___ RECORDS SUPPLIED ___

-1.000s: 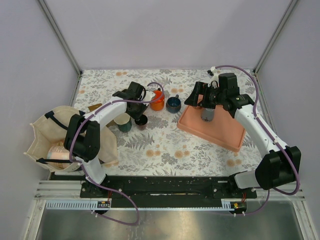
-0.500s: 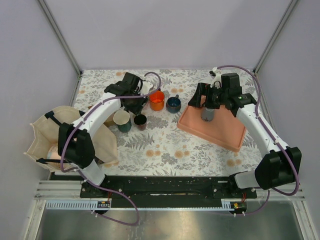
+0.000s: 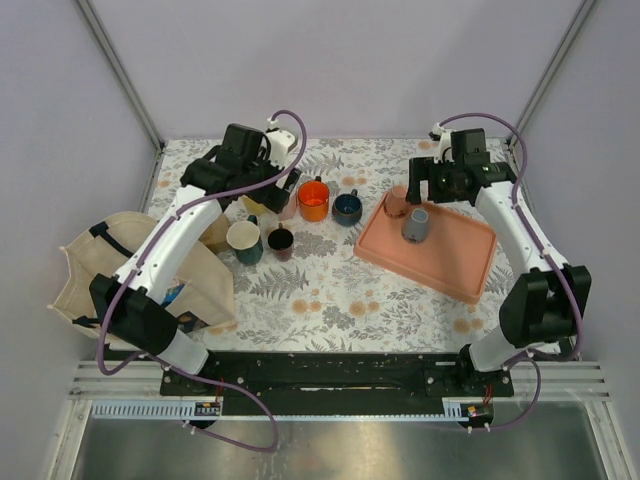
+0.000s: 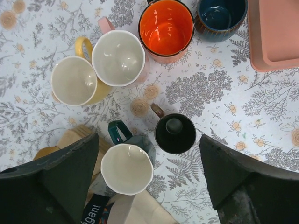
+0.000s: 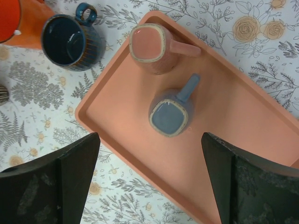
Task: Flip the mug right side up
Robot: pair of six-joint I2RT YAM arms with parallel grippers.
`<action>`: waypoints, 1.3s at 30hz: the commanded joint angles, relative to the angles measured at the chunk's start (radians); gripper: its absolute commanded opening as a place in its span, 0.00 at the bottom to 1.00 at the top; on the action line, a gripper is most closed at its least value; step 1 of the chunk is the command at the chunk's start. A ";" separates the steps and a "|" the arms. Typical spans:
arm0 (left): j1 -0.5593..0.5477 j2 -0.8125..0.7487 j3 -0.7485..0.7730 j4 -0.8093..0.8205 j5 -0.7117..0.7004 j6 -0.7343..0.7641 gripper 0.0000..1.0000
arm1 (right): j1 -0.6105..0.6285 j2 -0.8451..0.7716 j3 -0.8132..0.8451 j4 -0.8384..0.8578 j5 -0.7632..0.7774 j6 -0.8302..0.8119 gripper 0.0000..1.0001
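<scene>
Two mugs stand upside down on the salmon tray (image 5: 233, 121): a pink mug (image 5: 147, 49) and a blue-grey mug (image 5: 169, 116), both with their bases up. In the top view the blue-grey mug (image 3: 416, 224) is just nearer than the pink mug (image 3: 396, 205). My right gripper (image 5: 150, 135) hovers open above them, touching neither. My left gripper (image 4: 149, 136) is open and empty, high over a cluster of upright mugs. An orange mug (image 4: 166, 29) stands upright there.
Upright beside the orange mug are a dark blue mug (image 4: 220, 16), a pink mug with a white inside (image 4: 117, 57), a yellow mug (image 4: 74, 80), a teal mug (image 4: 127, 168) and a small black mug (image 4: 175, 133). A cloth bag (image 3: 100, 270) lies at the left.
The left gripper opened, let go of the orange mug, which now stands upright, and rose away to the left. The right gripper drew back and up over the tray's far end.
</scene>
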 commanded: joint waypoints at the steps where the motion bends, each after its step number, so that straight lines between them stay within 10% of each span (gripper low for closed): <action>1: -0.002 -0.047 -0.030 -0.006 -0.019 -0.061 0.93 | -0.002 0.088 0.075 -0.016 0.013 -0.067 0.99; 18: -0.002 -0.144 -0.145 -0.040 0.001 0.019 0.99 | -0.003 0.289 0.082 -0.017 0.130 0.069 0.96; 27: 0.000 -0.119 -0.121 -0.038 0.031 -0.017 0.99 | -0.003 0.261 -0.026 -0.008 0.173 0.121 0.77; 36: 0.001 -0.060 -0.072 0.006 0.073 -0.078 0.96 | -0.005 0.108 -0.138 -0.003 0.160 0.079 0.05; 39: 0.003 -0.061 -0.084 0.046 0.113 -0.075 0.95 | -0.009 0.017 -0.162 -0.020 0.114 0.051 0.00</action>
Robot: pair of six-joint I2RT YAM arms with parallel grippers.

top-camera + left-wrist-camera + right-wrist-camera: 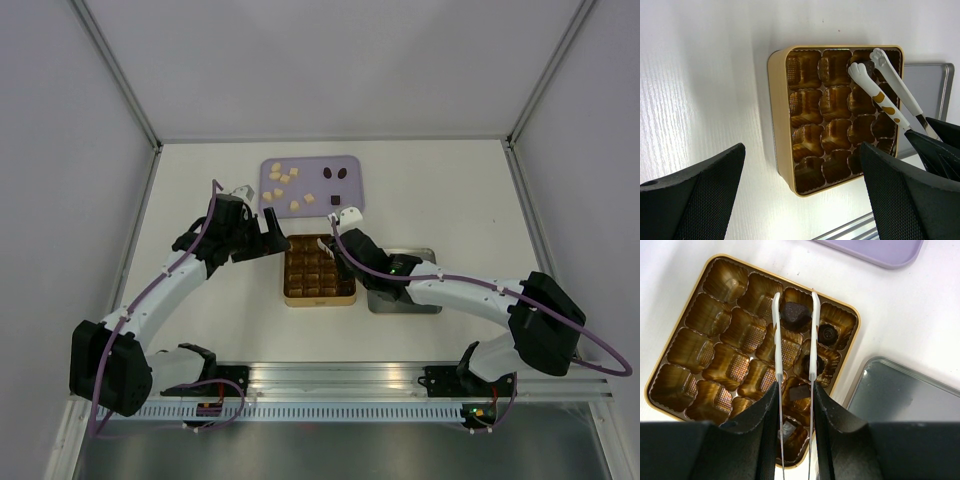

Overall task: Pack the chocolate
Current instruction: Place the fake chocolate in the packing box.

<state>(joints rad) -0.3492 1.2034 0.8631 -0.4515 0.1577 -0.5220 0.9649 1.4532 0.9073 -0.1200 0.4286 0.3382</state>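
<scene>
Right wrist view: white-tipped metal tweezers (pixel 777 340) straddle a dark chocolate lump (pixel 794 314), upper centre of gold gridded tin (pixel 730 365).
Tweezers clamped by right gripper (pixel 795 390); left gripper (pixel 800 165) gapes; cream cubes (pixel 283 180) on lilac tray (pixel 350 165).

A gold tin (pixel 320 301) of gridded cups sits mid-worktop (pixel 460 200), a grey metal lid (pixel 405 303) just beside its right edge, a lilac tray (pixel 320 190) behind it — and white, brown-spotted tweezers (pixel 879 96) reach over the cups, tips apart.

White table (pixel 450 200), pale grey walls (pixel 330 60)
</scene>
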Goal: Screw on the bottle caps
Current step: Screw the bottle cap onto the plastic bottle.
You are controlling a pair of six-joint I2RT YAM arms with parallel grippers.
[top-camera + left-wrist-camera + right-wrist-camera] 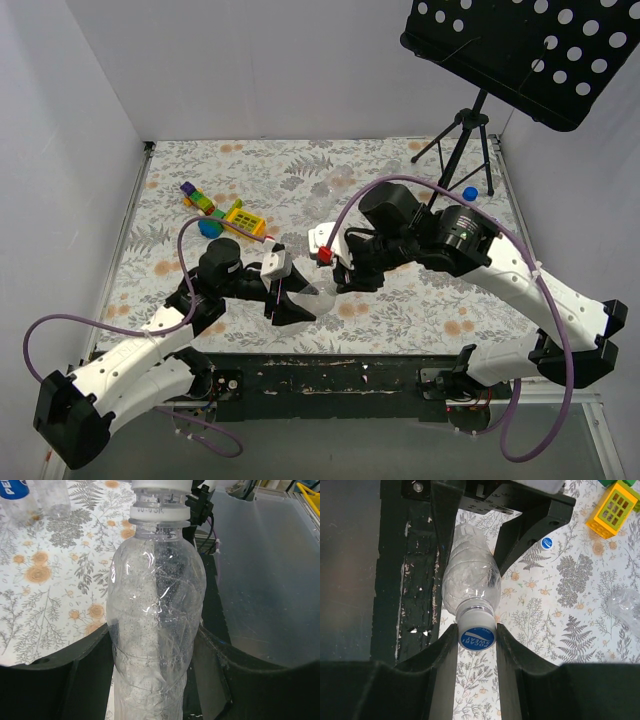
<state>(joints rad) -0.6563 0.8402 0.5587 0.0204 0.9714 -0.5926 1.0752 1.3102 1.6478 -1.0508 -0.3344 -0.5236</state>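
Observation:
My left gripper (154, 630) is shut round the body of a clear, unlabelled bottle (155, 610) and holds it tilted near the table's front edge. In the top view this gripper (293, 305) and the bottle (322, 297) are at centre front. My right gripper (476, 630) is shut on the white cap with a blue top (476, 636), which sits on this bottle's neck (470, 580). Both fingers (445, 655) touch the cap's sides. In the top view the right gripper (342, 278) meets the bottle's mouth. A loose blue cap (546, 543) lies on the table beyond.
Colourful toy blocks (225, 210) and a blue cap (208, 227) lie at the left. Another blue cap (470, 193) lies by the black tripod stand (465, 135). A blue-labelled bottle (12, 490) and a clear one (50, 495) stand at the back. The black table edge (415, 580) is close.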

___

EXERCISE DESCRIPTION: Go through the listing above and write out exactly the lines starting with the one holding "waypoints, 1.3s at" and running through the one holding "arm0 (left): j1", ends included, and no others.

SOLVED EXERCISE:
`<action>`: waypoints, 1.3s at 30hz: the commanded joint angles, relative to the angles measured at the chunk's start (radians); gripper: its absolute commanded opening as a place in its span, 0.00 at the bottom to 1.00 at the top; on the action line, a gripper is most closed at its least value; step 1 of the chunk is the command at the chunk's start. A ";" separates the steps and a "|" the arms. Typical spans:
arm0 (left): j1 -0.5593..0.5477 j2 -0.8125..0.7487 j3 -0.7485..0.7730 j4 -0.8093..0.8205 j5 -0.7117..0.7004 j6 -0.7343..0.7641 gripper 0.0000..1.0000

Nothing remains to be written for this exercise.